DATASET SECTION
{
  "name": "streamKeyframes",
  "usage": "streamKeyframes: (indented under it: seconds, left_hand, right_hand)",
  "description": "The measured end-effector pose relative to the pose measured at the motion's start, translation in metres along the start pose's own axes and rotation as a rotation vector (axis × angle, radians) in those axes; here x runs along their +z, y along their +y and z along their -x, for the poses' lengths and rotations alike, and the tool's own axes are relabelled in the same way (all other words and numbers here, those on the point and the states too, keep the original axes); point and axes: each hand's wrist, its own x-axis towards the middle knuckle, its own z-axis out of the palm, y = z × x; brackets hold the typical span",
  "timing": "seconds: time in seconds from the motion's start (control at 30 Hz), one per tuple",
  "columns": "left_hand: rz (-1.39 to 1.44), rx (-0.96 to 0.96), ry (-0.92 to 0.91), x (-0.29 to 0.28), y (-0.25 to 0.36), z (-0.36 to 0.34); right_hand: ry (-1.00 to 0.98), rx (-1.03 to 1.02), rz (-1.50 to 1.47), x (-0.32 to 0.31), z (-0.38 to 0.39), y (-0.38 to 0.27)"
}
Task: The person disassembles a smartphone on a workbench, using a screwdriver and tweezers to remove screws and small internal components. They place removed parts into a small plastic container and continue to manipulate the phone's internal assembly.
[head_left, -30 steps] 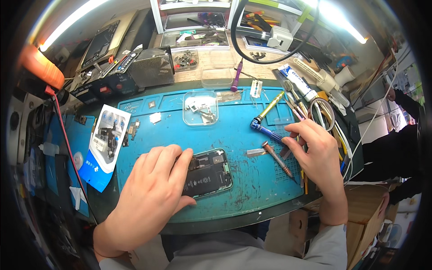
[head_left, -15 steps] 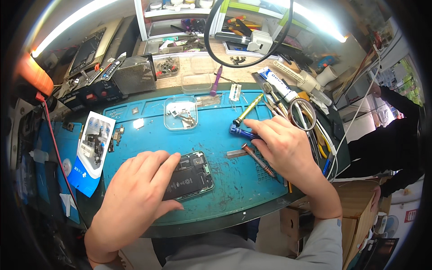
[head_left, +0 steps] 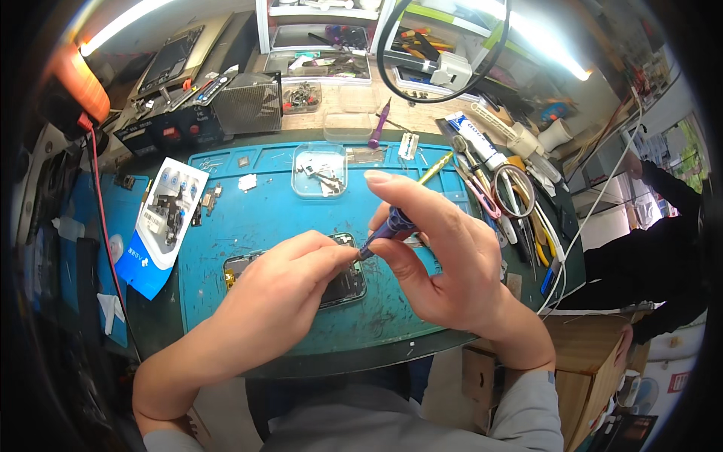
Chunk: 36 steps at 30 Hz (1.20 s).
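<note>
The right hand is pinching a blue screwdriver aslant over the phone lying on the mat; the left hand is meeting the tool's tip, perhaps steadying it, its own hold staying unclear.

"What's at the centre of the frame?"
"The right hand grips a blue screwdriver, tip down beside the left hand, over an opened phone on a teal mat."
"And further up?"
"A clear box of small parts, just left of the upper middle."
"The sides?"
"A blue-and-white packet at left; another person's black sleeve near the right edge."
</note>
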Motion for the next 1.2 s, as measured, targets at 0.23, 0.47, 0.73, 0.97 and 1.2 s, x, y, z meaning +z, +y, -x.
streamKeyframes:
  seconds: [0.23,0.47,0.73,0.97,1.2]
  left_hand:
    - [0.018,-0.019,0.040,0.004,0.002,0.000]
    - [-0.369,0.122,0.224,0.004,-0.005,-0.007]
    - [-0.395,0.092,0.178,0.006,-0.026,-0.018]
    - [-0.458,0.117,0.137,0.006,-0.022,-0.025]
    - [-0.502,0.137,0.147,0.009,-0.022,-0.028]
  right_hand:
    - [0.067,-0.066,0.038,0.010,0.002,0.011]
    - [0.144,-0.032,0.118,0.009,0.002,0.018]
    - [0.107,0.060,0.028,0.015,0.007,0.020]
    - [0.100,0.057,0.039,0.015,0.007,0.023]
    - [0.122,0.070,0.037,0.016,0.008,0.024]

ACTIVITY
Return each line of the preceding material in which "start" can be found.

RESPONSE FOR THIS EXERCISE
  "description": "The measured end-effector pose relative to the pose measured at the motion's start, translation in metres along the start pose's own axes and rotation as a rotation vector (axis × angle, radians) in those axes; here x runs along their +z, y along their +y and z along their -x, for the poses' lengths and rotations alike, and the tool's own axes are relabelled in the same way (all other words and numbers here, those on the point and the states too, keep the original axes); point and axes: each hand's wrist, its own x-axis towards the middle knuckle, its own z-axis out of the palm, y = z × x; brackets hold the typical span",
  "timing": "seconds: time in seconds from the motion's start (control at 30 Hz), one per tuple",

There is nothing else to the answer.